A search of the blog suggests that I have never done a full-length post on Life With Father before. It's airing tomorrow morning at 11:00 AM on TCM, so now is a good time to write that post.
The "Father" in the title is Clarence Day, Sr., played by William Powell. He's a banker in Manhattan in the 1880s living in one of those fine brownstones of the day with his wife Vinnie (Irene Dunne) and their four children. Eldest of these is Clarence, Jr., played by Jimmy Lydon. In real life, Clarence Jr. would grow up to write the book Life With Father and two others about his experiences growing up; those books were turned into a very popular Broadway play and then into this movie. Father rules the house with an iron fist. Or, at least he thinks he runs the house with an iron fist; in fact, Vinnie knows more about what's going on and continually maneuvers things skillfully to get her way, while having her husband think he's getting his way. However they're doing it, their marriage seems to be working. Or, if it wasn't working, Clarence Jr. wasn't about to let on that it was a failing marriage.

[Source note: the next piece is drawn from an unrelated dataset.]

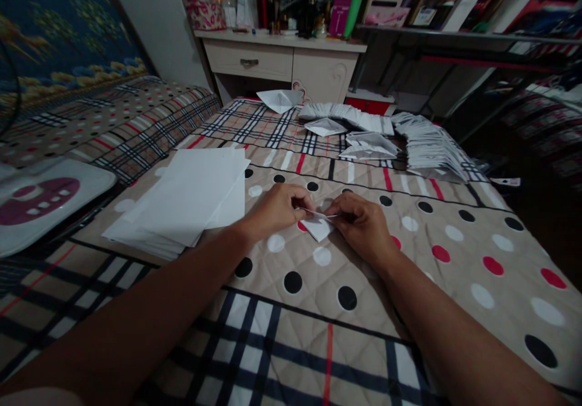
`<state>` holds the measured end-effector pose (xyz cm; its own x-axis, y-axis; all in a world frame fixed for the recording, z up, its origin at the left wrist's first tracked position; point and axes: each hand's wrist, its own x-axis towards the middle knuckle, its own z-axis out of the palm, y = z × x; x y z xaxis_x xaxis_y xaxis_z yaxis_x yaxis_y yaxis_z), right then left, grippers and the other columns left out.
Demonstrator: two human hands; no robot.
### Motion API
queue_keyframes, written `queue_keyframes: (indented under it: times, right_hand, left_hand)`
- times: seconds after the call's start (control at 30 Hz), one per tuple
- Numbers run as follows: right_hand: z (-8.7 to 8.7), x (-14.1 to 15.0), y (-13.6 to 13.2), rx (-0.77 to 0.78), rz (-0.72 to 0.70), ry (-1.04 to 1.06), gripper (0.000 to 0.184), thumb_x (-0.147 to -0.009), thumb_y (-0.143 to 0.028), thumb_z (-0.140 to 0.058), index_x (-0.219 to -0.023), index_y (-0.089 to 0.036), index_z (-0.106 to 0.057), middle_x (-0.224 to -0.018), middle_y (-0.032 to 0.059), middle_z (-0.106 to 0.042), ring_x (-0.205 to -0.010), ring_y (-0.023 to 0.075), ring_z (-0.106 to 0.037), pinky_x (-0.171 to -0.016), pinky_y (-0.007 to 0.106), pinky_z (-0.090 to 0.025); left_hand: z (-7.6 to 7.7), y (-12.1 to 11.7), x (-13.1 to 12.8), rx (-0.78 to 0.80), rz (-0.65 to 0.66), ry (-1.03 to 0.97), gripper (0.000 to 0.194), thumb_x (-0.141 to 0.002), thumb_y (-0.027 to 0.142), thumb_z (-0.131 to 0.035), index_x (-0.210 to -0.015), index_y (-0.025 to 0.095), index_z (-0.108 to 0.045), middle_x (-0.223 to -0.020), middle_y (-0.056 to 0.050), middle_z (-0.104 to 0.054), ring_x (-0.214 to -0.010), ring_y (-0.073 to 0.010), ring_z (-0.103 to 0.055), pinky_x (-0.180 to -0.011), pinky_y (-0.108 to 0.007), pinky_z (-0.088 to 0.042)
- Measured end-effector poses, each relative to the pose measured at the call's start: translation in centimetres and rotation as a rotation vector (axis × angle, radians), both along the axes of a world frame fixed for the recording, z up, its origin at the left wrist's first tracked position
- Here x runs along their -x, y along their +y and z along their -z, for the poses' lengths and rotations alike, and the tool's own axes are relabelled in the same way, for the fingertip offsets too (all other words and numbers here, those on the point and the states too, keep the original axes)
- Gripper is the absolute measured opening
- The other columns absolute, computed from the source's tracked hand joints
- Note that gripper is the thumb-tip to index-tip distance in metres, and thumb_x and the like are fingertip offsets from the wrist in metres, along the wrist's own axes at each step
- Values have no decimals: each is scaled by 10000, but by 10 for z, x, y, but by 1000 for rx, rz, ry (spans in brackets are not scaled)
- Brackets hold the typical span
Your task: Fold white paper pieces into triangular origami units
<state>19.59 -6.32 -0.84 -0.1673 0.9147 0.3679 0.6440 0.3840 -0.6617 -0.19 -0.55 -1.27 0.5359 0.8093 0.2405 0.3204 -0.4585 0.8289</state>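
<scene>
A small, folded piece of white paper (319,230) is resting just above the dotted part of a quilted beige bedspread (291,315), between the person's two hands. The bare left hand (284,207) is pinching its left edge, thumb and fingers closed tight on it, while the bare right hand (361,219) is gripping the other side, fingers curled in. From here I can't tell exactly how the folds are running under those fingertips.

Just beside the left forearm, a loose, fanned stack of flat white paper sheets (195,179) is lying on the bedspread. Beyond the hands, a pointed white paper boat shape (279,100) is sitting near the far edge, and to its right a long row of tightly packed folded white papers (345,116) is stretching toward a thick, curving pile of folded white papers (431,145). In front of the row, a smaller folded white paper diamond (325,127) and a bunch of pointed folded papers (370,145) are lying. Behind everything, a cream-coloured dresser (252,60) is standing.
</scene>
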Motion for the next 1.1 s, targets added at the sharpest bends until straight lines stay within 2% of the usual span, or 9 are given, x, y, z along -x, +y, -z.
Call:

That's the basic synopsis of the household, but there are a couple of subplots running throughout the movie. One of these involves Mary (Elizabeth Taylor), who comes to the house for a visit. She's the travelling companion of Vinnie's cousin Cora (Zasu Pitts) She and Clarence Jr. are just getting to that age where they start thinking about sex, or whatever their late Victorian minds conceived of sex and romance as being. So they play songs on the piano and sing to each other and do other innocent first love things.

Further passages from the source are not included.